Здесь нас подстерегает ловушка: в поисках спасения от агрессивного отца мы стремимся раствориться в толпе, но отношения с толпой основаны на материнской тревожности по определению. Аналогично, в поисках спасения от психически подавляющей матери, мы пытаемся уйти в личные отношения и раствориться в партнере. Но и здесь, спрятаться не удается – мы встречаем точно такой же фоновых страх, основанный уже на отцовской тревожности.

Кроме того, мы неизбежно приносим с собой тот тип общения, к которому привыкли и которому обучены. Если мы ищем в слиянии с одним партнером спасения от материнского «коллективного» страха, мы с большой вероятностью будем общаться с одним партнером как с коллективом, просто по привычке. И наоборот, убегая в толпу от персонального отцовского страха, мы начинаем общаться с коллективным так, будто это один человек. И то и другое, неизбежно рождает непонимание и конфликты.

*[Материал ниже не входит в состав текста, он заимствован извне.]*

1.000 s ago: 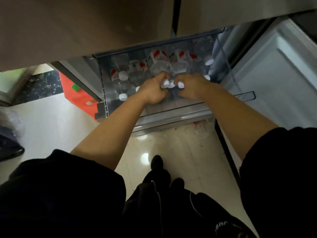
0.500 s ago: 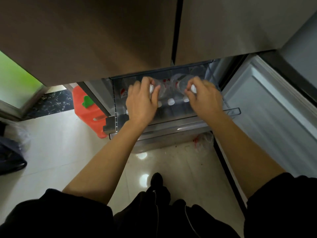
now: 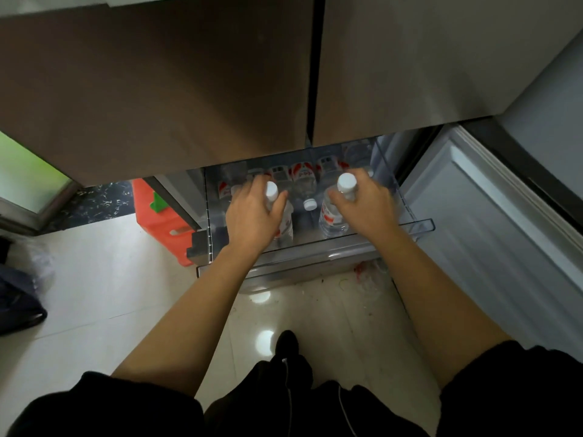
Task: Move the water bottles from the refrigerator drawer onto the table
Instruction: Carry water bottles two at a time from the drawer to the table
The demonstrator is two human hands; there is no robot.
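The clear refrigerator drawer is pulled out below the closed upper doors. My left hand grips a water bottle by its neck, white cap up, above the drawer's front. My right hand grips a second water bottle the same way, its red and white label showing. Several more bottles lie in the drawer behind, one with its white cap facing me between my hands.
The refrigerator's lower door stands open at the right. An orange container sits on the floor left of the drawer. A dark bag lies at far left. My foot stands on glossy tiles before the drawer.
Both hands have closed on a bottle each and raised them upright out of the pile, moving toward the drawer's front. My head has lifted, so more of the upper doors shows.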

В каждую новую ситуацию, мы сами приносим те страхи, от которых хотим убежать. В аду нет огня – каждый приходит со своим.

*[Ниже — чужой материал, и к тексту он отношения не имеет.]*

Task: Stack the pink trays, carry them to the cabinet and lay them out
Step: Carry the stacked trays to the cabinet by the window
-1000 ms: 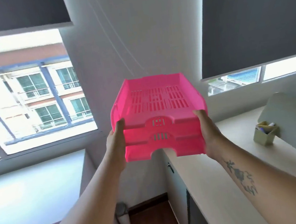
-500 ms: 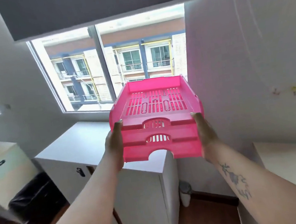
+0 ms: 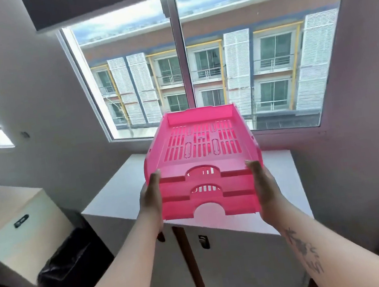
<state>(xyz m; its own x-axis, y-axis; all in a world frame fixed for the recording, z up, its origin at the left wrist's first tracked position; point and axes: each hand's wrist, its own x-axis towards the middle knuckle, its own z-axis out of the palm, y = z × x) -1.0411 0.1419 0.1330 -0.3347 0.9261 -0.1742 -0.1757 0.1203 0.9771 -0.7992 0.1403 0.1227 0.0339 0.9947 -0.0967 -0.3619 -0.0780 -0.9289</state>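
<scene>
Pink slotted plastic trays, nested three high in one stack, sit in the air at the centre of our view, level and with their notched fronts facing us. We see moulded marks in the middle of the top tray's floor, too small to read.

Our left hand clasps the stack's side at 9 o'clock, thumb tip on the top tray's front corner. Our right hand clasps the opposite side at 3 o'clock, thumb likewise on the top corner. Both are closed around the stack, and the fingers underneath are hidden. A dark tattoo runs along our right forearm toward 5 o'clock; it looks like lettering, but we cannot read it.

Below and behind the stack stands a white two-door cabinet, its flat top bare where we see it. The stack hangs above its front edge without touching. A small dark handle shows on a door at 6 o'clock.

At 8 o'clock a black-lined waste bin stands just beside a cream unit bearing a small dark label, unreadable.

At 12 o'clock a wide window shows a building with white shutters. A dark roller blind is drawn above it.
</scene>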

Удивительно, как от «страха смерти» мы бежим в слияние, растворение, по сути – небытие. Действительно, если нет субъекта, то страхи как бы не мои, их легче переносить. Но страх смерти по определению свойственен только тому, кто жив. Такой вот парадокс. Так может, это не страх смерти и небытия, но страх жизни и бытия?

Нервная система будто балансирует в неопределенности, будучи не в силах решить, куда ей двигаться дальше – вперед в индивидуальную жизнь в отделенности, или назад в индивидуальную смерть слияния.

Получается, что фоновый страх как состояние ума – суть нейрологическое эхо незавершенной сепарации, свойство несформированного мозга, который не может решить, быть ему или не быть, и в чем собственно разница.7

Значит, единственный способ преодолеть страх как состояние ума – завершить формирование индивидуального сознания, сделать состояние «я есть отдельно» устойчивым по энергии, осознать и принять свое одиночество.


С другой стороны, за пределами межчеловеческих коммуникаций страха гораздо меньше. Может быть краткосрочный испуг, но не перманентный страх как движущий мотив. Действительно, если убрать из сознания фигуры отца и матери, – то кого бояться? Посмотрите на маленьких детей. Разве они боятся реальности? Скорее наоборот, они бесстрашно ее изучают. А вот мама и папа, в стремлении оградить ребенка от реальности, запугивают его и внушают страх и привычку бояться. Попутно, незаметно подменяя в сознании ребенка фактическую реальность своими грозными фигурами. Но если убрать эти фигуры – что остается?